Rainha de Copas | Entrevista à cineasta May el-Toukhy

May el-Toukhy, realizadora e co-argumentista “Rainha de Copas” falou com a MHD sobre o seu filme selecionado para os Óscares 2020. 

Rainha de Copas” foi a escolha da Academia de Cinema da Dinamarca para concorrer ao Óscar de Melhor Filme Internacional na edição de 2020, mas acabou por ser não nomeado. A obra é sobre a provocante relação amorosa entre uma mulher madura e o seu enteado, um jovem menor de 17 anos. Só o contexto, justifica de alguma forma a ausência do filme nas premiações norte-americanas de cinema. Afinal, este é um filme que parece reverter os ideais dos movimentos feministas Time’s Up e #MeToo, relacionados com os escândalos dos abusos  e assédios sexuais e morais que envolveram estrelas de Hollywood.

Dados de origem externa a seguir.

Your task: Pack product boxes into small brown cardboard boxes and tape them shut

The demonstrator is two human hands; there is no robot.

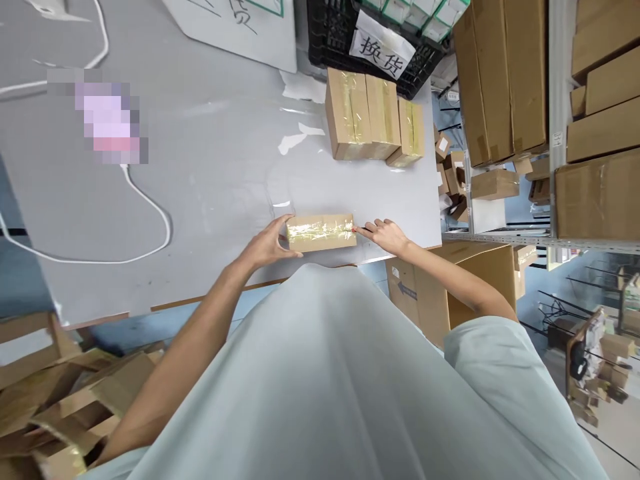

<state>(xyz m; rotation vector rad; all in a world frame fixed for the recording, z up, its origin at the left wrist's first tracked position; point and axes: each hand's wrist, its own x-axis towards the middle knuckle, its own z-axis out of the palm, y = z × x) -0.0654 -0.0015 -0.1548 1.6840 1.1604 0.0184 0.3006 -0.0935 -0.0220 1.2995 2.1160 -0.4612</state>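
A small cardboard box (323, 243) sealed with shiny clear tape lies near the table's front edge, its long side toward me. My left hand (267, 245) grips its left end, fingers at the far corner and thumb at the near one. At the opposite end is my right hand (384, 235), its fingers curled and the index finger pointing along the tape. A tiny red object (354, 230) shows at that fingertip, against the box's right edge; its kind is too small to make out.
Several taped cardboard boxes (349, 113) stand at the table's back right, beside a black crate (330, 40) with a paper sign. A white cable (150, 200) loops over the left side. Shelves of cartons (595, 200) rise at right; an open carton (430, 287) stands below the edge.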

Mesmo assim, e em muito pela sua elegância hitchcockiana, “Rainha de Copas” conseguiu arrecadar o Prémio do Público na Competição Internacional do Festival de Sundance, no início de 2019, além de ter conseguido uma nomeação para os European Film Awards para Trine Dyrholm que oferece uma das interpretações mais intensas da sua carreira.

May el-Toukhy
© Rolf Konow / Alambique

Pois bem, para celebrar a estreia portuguesa do filme – que aconteceu no âmbito da iniciativa Bold x6 – , falamos com a cineasta egipcio-dinamarquesa May el-Toukhy que não só revelou o que a levou a escrever e a realizar um filme como “Rainha de Copas”, mas também todo o processo de criação desta produção, que envolveu algumas das cenas realmente mais apimentadas que veremos ao longo deste ano cinematográfico.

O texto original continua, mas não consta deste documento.